Output the data in full. Keep every entry exactly as written.

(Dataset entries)
= = =

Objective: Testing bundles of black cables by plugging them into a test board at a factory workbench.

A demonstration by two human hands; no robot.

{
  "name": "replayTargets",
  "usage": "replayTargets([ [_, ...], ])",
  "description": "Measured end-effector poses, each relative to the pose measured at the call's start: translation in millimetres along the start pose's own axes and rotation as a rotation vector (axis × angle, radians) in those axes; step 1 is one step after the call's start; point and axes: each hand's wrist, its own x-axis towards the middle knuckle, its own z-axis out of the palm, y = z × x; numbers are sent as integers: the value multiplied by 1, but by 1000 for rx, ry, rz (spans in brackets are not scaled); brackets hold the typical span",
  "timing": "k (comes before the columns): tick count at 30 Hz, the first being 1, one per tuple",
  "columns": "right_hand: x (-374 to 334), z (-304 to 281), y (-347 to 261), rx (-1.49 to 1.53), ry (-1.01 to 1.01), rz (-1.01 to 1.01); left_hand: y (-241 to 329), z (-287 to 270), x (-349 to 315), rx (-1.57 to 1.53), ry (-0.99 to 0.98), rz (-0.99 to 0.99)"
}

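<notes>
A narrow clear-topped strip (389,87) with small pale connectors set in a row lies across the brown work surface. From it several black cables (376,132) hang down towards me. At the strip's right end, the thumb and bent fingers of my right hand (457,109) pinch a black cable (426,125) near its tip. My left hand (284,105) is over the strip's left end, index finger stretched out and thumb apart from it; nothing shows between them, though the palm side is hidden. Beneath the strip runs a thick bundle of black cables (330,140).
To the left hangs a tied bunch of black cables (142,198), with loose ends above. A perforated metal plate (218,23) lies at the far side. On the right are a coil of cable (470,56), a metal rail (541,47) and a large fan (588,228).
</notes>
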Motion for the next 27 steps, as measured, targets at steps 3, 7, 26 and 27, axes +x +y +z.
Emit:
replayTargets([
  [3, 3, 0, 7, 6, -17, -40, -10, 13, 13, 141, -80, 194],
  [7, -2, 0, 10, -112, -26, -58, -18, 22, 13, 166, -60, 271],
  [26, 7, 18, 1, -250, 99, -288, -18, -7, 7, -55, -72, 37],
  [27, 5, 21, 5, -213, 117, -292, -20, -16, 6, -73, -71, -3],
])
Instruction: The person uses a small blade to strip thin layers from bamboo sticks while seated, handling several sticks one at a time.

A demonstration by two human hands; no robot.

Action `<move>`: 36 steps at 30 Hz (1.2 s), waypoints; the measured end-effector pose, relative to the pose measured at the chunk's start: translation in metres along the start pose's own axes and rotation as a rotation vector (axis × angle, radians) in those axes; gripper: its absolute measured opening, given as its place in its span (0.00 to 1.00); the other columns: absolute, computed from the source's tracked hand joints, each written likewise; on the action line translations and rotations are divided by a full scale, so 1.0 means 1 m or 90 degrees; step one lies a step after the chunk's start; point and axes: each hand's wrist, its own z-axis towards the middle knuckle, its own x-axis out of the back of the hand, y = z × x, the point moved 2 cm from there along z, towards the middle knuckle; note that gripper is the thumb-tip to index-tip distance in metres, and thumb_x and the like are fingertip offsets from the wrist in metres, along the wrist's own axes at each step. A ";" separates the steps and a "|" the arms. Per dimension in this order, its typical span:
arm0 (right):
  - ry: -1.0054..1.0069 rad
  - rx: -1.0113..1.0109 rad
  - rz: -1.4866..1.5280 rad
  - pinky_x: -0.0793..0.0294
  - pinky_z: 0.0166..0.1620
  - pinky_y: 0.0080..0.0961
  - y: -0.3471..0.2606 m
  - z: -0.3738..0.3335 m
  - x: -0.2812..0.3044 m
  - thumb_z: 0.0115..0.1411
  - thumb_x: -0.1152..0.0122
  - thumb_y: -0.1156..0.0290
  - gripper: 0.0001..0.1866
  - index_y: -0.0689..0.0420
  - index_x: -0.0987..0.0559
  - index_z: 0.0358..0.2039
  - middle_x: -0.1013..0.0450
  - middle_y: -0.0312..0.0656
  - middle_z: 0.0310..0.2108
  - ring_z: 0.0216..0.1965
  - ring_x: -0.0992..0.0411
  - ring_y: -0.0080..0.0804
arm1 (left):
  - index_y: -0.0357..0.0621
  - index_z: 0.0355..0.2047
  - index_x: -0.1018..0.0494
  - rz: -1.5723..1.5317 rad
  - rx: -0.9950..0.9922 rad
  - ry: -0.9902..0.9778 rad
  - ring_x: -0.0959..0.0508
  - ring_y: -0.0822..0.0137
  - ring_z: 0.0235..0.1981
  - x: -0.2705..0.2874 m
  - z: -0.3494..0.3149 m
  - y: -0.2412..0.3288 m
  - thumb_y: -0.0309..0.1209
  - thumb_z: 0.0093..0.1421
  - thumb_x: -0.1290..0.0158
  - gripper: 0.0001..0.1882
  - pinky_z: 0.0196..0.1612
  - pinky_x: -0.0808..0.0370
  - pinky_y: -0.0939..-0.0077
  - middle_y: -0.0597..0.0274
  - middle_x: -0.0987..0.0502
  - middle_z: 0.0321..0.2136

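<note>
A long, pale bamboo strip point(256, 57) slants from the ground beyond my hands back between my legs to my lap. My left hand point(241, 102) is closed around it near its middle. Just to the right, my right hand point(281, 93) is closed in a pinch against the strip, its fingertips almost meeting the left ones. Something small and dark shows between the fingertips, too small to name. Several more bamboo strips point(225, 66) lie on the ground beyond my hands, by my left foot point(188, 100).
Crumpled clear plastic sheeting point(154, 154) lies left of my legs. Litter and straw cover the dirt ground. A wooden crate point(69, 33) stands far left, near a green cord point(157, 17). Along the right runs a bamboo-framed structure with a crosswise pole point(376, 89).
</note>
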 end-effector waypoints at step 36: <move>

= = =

Output below |
Objective: Testing bundles of black cables by plugging them into a test board at a factory workbench.

A demonstration by two human hands; no robot.

{
  "name": "replayTargets",
  "usage": "replayTargets([ [_, ...], ])",
  "description": "Measured end-effector poses, each relative to the pose measured at the call's start: translation in millimetres along the start pose's own axes and rotation as a rotation vector (axis × angle, radians) in those axes; step 1 is one step after the call's start; point and axes: each hand's wrist, its own x-axis towards the middle knuckle, its own z-axis out of the palm, y = z × x; numbers are sent as integers: the value multiplied by 1, but by 1000 for rx, ry, rz (spans in brackets are not scaled); brackets hold the typical span",
  "timing": "k (comes before the columns): tick count at 30 Hz, the first being 1, one per tuple",
  "columns": "right_hand: x (-374 to 334), z (-304 to 281), y (-347 to 261), rx (-1.49 to 1.53), ry (-1.01 to 1.01), rz (-1.01 to 1.01); left_hand: y (-241 to 329), z (-287 to 270), x (-349 to 315), rx (-1.57 to 1.53), ry (-0.99 to 0.98), rz (-0.99 to 0.99)"
}

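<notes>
A narrow clear-topped strip (389,87) with small pale connectors set in a row lies across the brown work surface. From it several black cables (376,132) hang down towards me. At the strip's right end, the thumb and bent fingers of my right hand (457,109) pinch a black cable (426,125) near its tip. My left hand (284,105) is over the strip's left end, index finger stretched out and thumb apart from it; nothing shows between them, though the palm side is hidden. Beneath the strip runs a thick bundle of black cables (330,140).
To the left hangs a tied bunch of black cables (142,198), with loose ends above. A perforated metal plate (218,23) lies at the far side. On the right are a coil of cable (470,56), a metal rail (541,47) and a large fan (588,228).
</notes>
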Motion for the next 27 steps, as measured, targets at steps 3, 7, 26 and 27, axes +x +y +z.
Emit:
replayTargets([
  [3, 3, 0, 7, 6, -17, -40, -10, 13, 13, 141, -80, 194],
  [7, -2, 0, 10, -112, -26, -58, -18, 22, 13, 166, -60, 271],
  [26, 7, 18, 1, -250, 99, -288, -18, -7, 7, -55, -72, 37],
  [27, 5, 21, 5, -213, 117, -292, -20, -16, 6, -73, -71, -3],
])
Instruction: The person uses a small blade to strip thin layers from bamboo sticks while seated, handling several sticks one at a time.

A demonstration by two human hands; no robot.

Action `<move>`: 36 steps at 30 Hz (1.2 s), waypoints; the measured end-effector pose, relative to the pose measured at the chunk's start: translation in metres along the start pose's own axes and rotation as a rotation vector (axis × angle, radians) in those axes; gripper: its absolute measured opening, given as its place in its span (0.00 to 1.00); the other columns: absolute, computed from the source's tracked hand joints, each written likewise; on the action line translations and rotations are divided by a full scale, so 1.0 means 1 m or 90 degrees; step one lies a step after the chunk's start; point and axes: each hand's wrist, its own z-axis towards the middle knuckle, its own x-axis out of the back of the hand, y = z × x, the point moved 2 cm from there along z, towards the middle knuckle; note that gripper is the thumb-tip to index-tip distance in metres, and thumb_x and the like are fingertip offsets from the wrist in metres, along the wrist's own axes at each step. A ";" separates the steps and a "|" the arms. Per dimension in this order, its typical span:
arm0 (right):
  - ry: -1.0054..1.0069 rad
  - rx: -1.0113..1.0109 rad
  - rz: -1.4866..1.5280 rad
  - pinky_x: -0.0793..0.0294
  - pinky_z: 0.0166..0.1620
  - pinky_y: 0.0080..0.0961
  - y: -0.3471..0.2606 m
  - z: -0.3738..0.3335 m
  - x: -0.2812..0.3044 m
  - thumb_z: 0.0115..0.1411
  - thumb_x: -0.1152..0.0122
  - thumb_y: -0.1156..0.0290
  - gripper: 0.0001..0.1866
  - index_y: -0.0689..0.0420
  - index_x: -0.0987..0.0559
  - index_z: 0.0358..0.2039
  - middle_x: -0.1013..0.0450
  - middle_y: -0.0312..0.0656
  - middle_z: 0.0310..0.2108
  - ring_z: 0.0216..0.1965
  - ring_x: -0.0992..0.0411
  - ring_y: -0.0080..0.0804
arm1 (left):
  - index_y: -0.0357..0.0621
  - index_z: 0.0355..0.2047
  - index_x: -0.1018..0.0494
  - rz: -1.5723..1.5317 rad
  - rx: -0.9950..0.9922 rad
  - ry: -0.9902..0.9778 rad
  - ring_x: -0.0959..0.0508
  - ring_y: -0.0822..0.0137
  - ring_z: 0.0235..0.1981
  - x: -0.2705..0.2874 m
  - z: -0.3494..0.3149 m
  - y: -0.2412..0.3288 m
  - thumb_y: -0.0309..0.1209
  - thumb_z: 0.0093..0.1421
  - thumb_x: -0.1290..0.0158
  - gripper: 0.0001..0.1882
  - pinky_z: 0.0196..0.1612
  - pinky_x: -0.0808..0.0370
  - pinky_y: -0.0939..-0.0077
  - middle_y: -0.0597..0.0274
  - middle_x: -0.0987..0.0502
  - middle_z: 0.0321..0.2136

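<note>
A long, pale bamboo strip point(256, 57) slants from the ground beyond my hands back between my legs to my lap. My left hand point(241, 102) is closed around it near its middle. Just to the right, my right hand point(281, 93) is closed in a pinch against the strip, its fingertips almost meeting the left ones. Something small and dark shows between the fingertips, too small to name. Several more bamboo strips point(225, 66) lie on the ground beyond my hands, by my left foot point(188, 100).
Crumpled clear plastic sheeting point(154, 154) lies left of my legs. Litter and straw cover the dirt ground. A wooden crate point(69, 33) stands far left, near a green cord point(157, 17). Along the right runs a bamboo-framed structure with a crosswise pole point(376, 89).
</note>
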 end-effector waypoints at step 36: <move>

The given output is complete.